* _WHAT YOU HAVE TO DO_
In the listing below, find the line containing "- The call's" and the line containing "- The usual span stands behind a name". Repeat exactly those two lines and every line between them, nothing more.

==*==

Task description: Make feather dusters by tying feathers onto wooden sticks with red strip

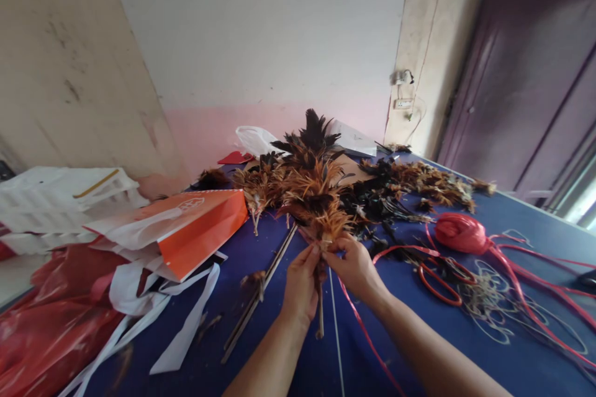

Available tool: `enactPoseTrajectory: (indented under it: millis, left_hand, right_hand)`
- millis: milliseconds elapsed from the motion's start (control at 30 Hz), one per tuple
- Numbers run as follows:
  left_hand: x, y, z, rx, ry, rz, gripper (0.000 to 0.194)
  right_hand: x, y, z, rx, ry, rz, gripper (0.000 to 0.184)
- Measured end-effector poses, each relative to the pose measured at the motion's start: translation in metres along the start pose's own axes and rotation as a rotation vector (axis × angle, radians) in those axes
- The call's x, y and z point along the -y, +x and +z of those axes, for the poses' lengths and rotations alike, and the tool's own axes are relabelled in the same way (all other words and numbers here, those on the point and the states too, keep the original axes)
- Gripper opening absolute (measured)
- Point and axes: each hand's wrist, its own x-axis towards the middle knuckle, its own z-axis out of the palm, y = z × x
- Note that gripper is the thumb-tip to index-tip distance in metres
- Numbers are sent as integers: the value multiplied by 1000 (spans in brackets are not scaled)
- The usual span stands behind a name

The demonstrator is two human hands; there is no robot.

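Observation:
A feather duster (315, 195) of brown, orange and black feathers stands up from the blue table (465, 347). Its thin stick (320, 316) points down towards me. My left hand (300, 285) is closed around the base of the feather bunch where it meets the stick. My right hand (354, 267) pinches the same spot from the right side, with a red plastic string (361, 322) running under it towards the table's near edge.
Loose feathers (414, 183) lie in piles behind the duster. A ball of red string (459, 232), red-handled scissors (435, 279) and pale string scraps (493, 304) lie at right. An orange paper bag (195, 226), white bags (51, 198), red plastic (51, 316) and thin sticks (261, 291) lie at left.

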Motion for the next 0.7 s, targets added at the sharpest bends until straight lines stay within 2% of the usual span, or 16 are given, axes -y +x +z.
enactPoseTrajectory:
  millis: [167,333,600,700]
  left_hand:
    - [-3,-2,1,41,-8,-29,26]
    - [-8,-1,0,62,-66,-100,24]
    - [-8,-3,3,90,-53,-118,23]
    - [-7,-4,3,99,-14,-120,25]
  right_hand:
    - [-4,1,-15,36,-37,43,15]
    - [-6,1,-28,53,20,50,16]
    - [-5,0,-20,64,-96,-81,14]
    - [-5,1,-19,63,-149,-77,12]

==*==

* _THE COMPLETED TASK_
- The call's x, y and z point along the -y, +x and +z of those axes, for the poses' lengths and rotations alike, and the tool's own axes are relabelled in the same way (all other words and numbers here, those on the point and the states too, keep the original axes)
- Gripper opening absolute (measured)
- Point and axes: each hand's wrist, its own x-axis towards the middle knuckle, its own z-axis out of the palm, y = z × x
- Note that gripper is the thumb-tip to index-tip distance in metres
- Numbers are sent as integers: the value multiplied by 1000 (spans in brackets are not scaled)
- The usual span stands behind a name

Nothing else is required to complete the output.